Apache Oozie Tutorial: What is, Workflow, Example – Hadoop

What is OOZIE?

Apache Oozie is a workflow scheduler for Hadoop. It is a system which runs the workflow of dependent jobs. Here, users are permitted to create Directed Acyclic Graphs of workflows, which can be run in parallel and sequentially in Hadoop.

In this tutorial, you will learn,

It consists of two parts:

  • Workflow engine: Responsibility of a workflow engine is to store and run workflows composed of Hadoop jobs e.g., MapReduce, Pig, Hive.
  • Coordinator engine: It runs workflow jobs based on predefined schedules and availability of data.

Oozie is scalable and can manage the timely execution of thousands of workflows (each consisting of dozens of jobs) in a Hadoop cluster.

Learn OOZIE in 5 Minutes - Hadoop Tutorial

Oozie is very much flexible, as well. One can easily start, stop, suspend and rerun jobs. Oozie makes it very easy to rerun failed workflows. One can easily understand how difficult it can be to catch up missed or failed jobs due to downtime or failure. It is even possible to skip a specific failed node.

How does OOZIE work?

Oozie runs as a service in the cluster and clients submit workflow definitions for immediate or later processing.

Oozie workflow consists of action nodes and control-flow nodes.

An action node represents a workflow task, e.g., moving files into HDFS, running a MapReduce, Pig or Hive jobs, importing data using Sqoop or running a shell script of a program written in Java.

A control-flow node controls the workflow execution between actions by allowing constructs like conditional logic wherein different branches may be followed depending on the result of earlier action node.

Start Node, End Node, and Error Node fall under this category of nodes.

Start Node, designates the start of the workflow job.

End Node, signals end of the job.

Error Node designates the occurrence of an error and corresponding error message to be printed.

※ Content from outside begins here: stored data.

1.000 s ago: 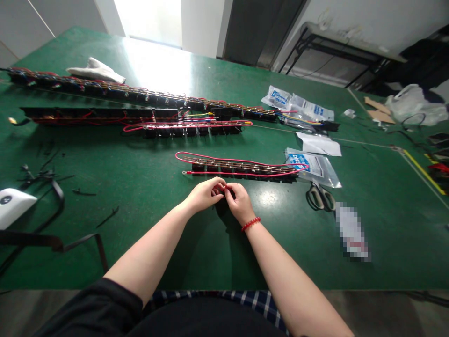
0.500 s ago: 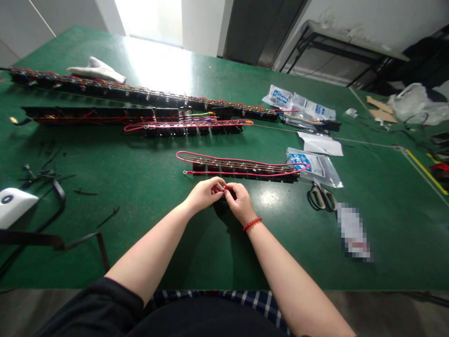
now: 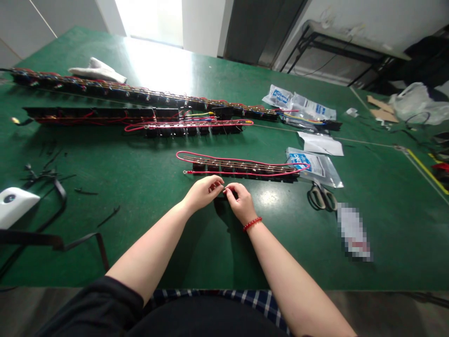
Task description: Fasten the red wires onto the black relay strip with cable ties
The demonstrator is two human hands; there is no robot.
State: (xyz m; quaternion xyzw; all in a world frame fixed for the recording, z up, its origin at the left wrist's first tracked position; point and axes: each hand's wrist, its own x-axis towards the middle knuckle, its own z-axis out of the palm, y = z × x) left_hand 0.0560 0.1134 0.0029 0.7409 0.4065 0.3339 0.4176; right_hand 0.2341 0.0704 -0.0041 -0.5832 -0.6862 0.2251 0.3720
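Note:
My left hand [image 3: 205,192] and my right hand [image 3: 240,201] meet just in front of a short black strip of blocks [image 3: 245,169] strung with thin metallic rods. Both are closed in a pinch, thumbs and fingertips almost touching. Whatever lies between the fingertips is too small to make out. A pink-red wire [image 3: 224,156] loops lengthwise along the strip, and a ring terminal [image 3: 185,172] caps its left end. A small dark shape shows on the table below the fingers, perhaps shadow.
Behind lie a second wired strip [image 3: 196,131], longer wired assemblies [image 3: 115,89] and a white glove [image 3: 96,70]. Scissors [image 3: 322,196], a clear plastic bag [image 3: 317,169] and white paper [image 3: 321,143] are on the right. Black straps [image 3: 58,196], cut ties and a white device [image 3: 17,206] occupy the left.
My hands have parted slightly at the fingertips, the left one shifting a little left. The strip and wire stay where they were.

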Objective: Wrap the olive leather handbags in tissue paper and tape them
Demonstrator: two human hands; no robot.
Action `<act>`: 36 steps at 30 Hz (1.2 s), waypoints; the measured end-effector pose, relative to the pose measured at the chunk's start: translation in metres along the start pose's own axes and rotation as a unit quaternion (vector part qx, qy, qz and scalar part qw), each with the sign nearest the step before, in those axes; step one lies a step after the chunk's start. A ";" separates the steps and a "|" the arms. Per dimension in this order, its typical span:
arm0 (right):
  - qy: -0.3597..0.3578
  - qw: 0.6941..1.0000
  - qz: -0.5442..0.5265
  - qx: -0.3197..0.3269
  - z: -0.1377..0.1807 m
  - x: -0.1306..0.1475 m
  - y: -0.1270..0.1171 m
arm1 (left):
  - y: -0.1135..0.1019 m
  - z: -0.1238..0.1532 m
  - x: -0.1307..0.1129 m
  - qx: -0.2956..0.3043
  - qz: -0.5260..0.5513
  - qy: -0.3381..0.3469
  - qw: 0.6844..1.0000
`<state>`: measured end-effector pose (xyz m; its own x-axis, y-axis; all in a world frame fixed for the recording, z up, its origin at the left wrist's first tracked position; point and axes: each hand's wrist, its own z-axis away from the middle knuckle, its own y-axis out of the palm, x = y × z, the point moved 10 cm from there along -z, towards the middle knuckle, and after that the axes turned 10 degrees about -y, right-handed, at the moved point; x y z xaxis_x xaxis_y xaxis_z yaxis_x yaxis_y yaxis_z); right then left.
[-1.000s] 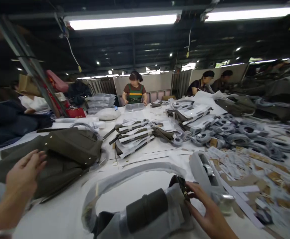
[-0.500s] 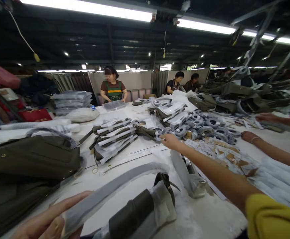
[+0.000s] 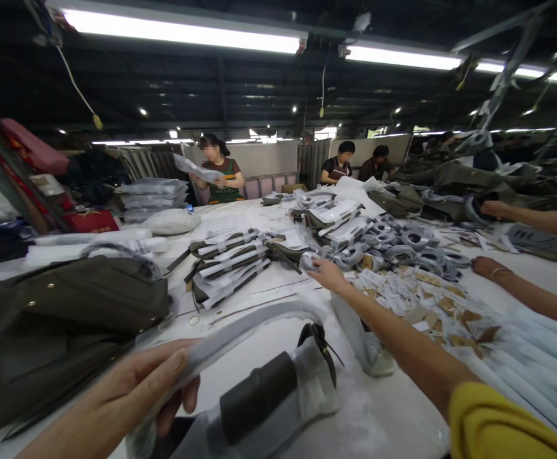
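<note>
My left hand [image 3: 156, 382] is closed around a bag handle [image 3: 249, 328] wrapped in greyish film, the thumb lying along its top. The handle arches to the right, toward a dark olive bag [image 3: 259, 395] partly covered in clear film on the near table. Stretched across the table, my right hand [image 3: 328, 274] grips a small film-wrapped coiled strap [image 3: 308, 260] at the edge of the coil pile. Just left of that hand lies a stack of olive straps [image 3: 233, 261] with white wrapping. A grey-wrapped piece [image 3: 362, 338] rests under my right forearm.
A large olive bag [image 3: 77, 319] fills the left of the white table [image 3: 378, 414]. Beyond my right arm are many coils [image 3: 402, 255], small packets with brown tags [image 3: 445, 306] and white rolls [image 3: 536, 357]. A co-worker's hands [image 3: 486, 268] work at right; another person [image 3: 218, 172] stands opposite.
My left hand has moved up and right, farther along the handle. My right hand stays by the coils, with a coil now clearly at its fingertips. The person opposite has lifted a clear-wrapped package.
</note>
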<state>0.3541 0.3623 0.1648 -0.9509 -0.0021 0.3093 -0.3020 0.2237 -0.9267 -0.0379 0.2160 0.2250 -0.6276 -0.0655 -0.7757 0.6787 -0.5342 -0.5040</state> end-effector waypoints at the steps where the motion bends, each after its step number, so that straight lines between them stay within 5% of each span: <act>1: -0.013 0.999 -0.015 -0.042 0.022 0.007 -0.021 | 0.002 0.003 -0.012 0.009 -0.007 0.012 1.000; 3: -0.046 0.990 -0.051 -0.127 0.080 0.025 -0.059 | 0.004 0.007 -0.032 0.014 -0.019 0.038 0.999; 5: -0.106 0.937 -0.168 -0.286 0.154 0.048 -0.101 | 0.003 0.011 -0.047 0.010 -0.020 0.059 0.998; 6: -0.136 0.921 -0.199 -0.307 0.187 0.063 -0.108 | 0.002 0.012 -0.051 0.009 -0.016 0.066 0.998; 10: -0.291 0.893 -0.262 -0.224 0.265 0.148 -0.085 | -0.001 0.012 -0.057 0.008 0.019 0.072 0.997; 15: -0.301 0.910 -0.219 -0.183 0.254 0.215 -0.045 | -0.002 0.009 -0.050 -0.023 0.101 0.063 0.993; 21: -0.270 0.925 -0.158 -0.214 0.227 0.254 -0.035 | 0.007 0.014 -0.051 -0.030 0.128 0.069 0.989; 29: -0.250 0.915 -0.229 -0.218 0.216 0.279 -0.041 | 0.003 0.017 -0.055 -0.094 0.079 0.074 0.990; 36: -0.370 0.850 -0.316 -0.201 0.258 0.263 -0.045 | 0.006 0.019 -0.048 -0.132 0.069 0.054 0.987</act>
<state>0.1004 0.1002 0.2326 -0.4349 -0.8250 0.3609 -0.8619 0.2653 -0.4320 -0.0111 0.2003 0.2667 -0.4874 -0.0255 -0.8728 0.8399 -0.2872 -0.4606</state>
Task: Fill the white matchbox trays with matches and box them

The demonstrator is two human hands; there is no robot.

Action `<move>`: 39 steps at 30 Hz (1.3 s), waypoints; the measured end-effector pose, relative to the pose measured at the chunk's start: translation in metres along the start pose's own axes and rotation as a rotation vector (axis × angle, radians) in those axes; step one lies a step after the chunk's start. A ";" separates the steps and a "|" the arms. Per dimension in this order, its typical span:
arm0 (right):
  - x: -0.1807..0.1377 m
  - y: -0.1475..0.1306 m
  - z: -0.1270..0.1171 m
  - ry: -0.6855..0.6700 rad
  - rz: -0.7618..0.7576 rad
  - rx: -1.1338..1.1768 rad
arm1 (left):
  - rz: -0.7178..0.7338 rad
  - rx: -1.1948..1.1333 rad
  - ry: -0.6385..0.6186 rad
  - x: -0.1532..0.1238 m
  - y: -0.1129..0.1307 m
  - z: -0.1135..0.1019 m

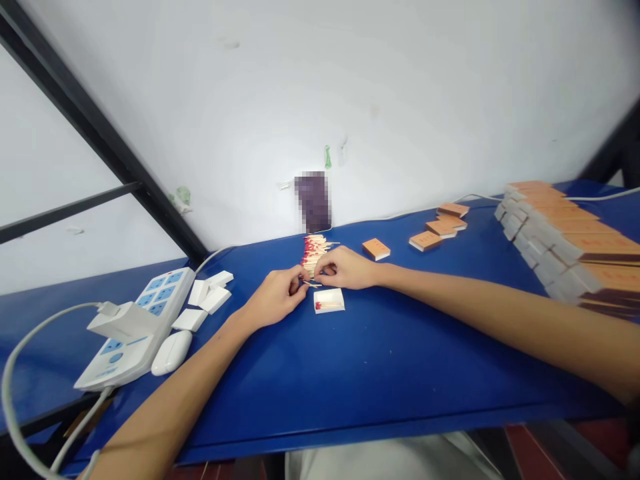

At the end of execution of a workflow, HTTP callback is used by Oozie to update the client with the workflow status. Entry-to or exit from an action node may also trigger the callback.

Example Workflow Diagram

Packaging and deploying an Oozie workflow application

A workflow application consists of the workflow definition and all the associated resources such as MapReduce Jar files, Pig scripts etc. Applications need to follow a simple directory structure and are deployed to HDFS so that Oozie can access them.

An example directory structure is shown below-

<name of workflow>/</name>
??? lib/
? ??? hadoop-examples.jar
??? workflow.xml

It is necessary to keep workflow.xml (a workflow definition file) in the top level directory (parent directory with workflow name). Lib directory contains Jar files containing MapReduce classes. Workflow application conforming to this layout can be built with any build tool e.g., Ant or Maven.

Such a build need to be copied to HDFS using a command, for example –

% hadoop fs -put hadoop-examples/target/<name of workflow dir> name of workflow

Steps for Running an Oozie workflow job

In this section, we will see how to run a workflow job. To run this, we will use the Oozie command-line tool (a client program which communicates with the Oozie server).

1. Export OOZIE_URL environment variable which tells the oozie command which Oozie server to use (here we’re using one running locally):

% export OOZIE_URL="http://localhost:11000/oozie"

2. Run workflow job using-

% oozie job -config ch05/src/main/resources/max-temp-workflow.properties -run 

The -config option refers to a local Java properties file containing definitions for the parameters in the workflow XML file, as well as oozie.wf.application.path, which tells Oozie the location of the workflow application in HDFS.

Example contents of the properties file:

oozie.wf.application.path=${nameNode}/user/${user.name}/<name of workflow>

3. Get the status of workflow job-

Status of workflow job can be seen using subcommand ‘job’ with ‘-info’ option and specifying job id after ‘-info’.

e.g., % oozie job -info <job id>

Output shows status which is one of RUNNING, KILLED or SUCCEEDED.

4. Results of successful workflow execution can be seen using Hadoop command like-

% hadoop fs -cat <location of result>

Why use Oozie?

The main purpose of using Oozie is to manage different type of jobs being processed in Hadoop system.

Dependencies between jobs are specified by a user in the form of Directed Acyclic Graphs. Oozie consumes this information and takes care of their execution in the correct order as specified in a workflow. That way user’s time to manage complete workflow is saved. In addition, Oozie has a provision to specify the frequency of execution of a particular job.

Features of Oozie

  • Oozie has client API and command line interface which can be used to launch, control and monitor job from Java application.
  • Using its Web Service APIs one can control jobs from anywhere.
  • Oozie has provision to execute jobs which are scheduled to run periodically.
  • Oozie has provision to send email notifications upon completion of jobs.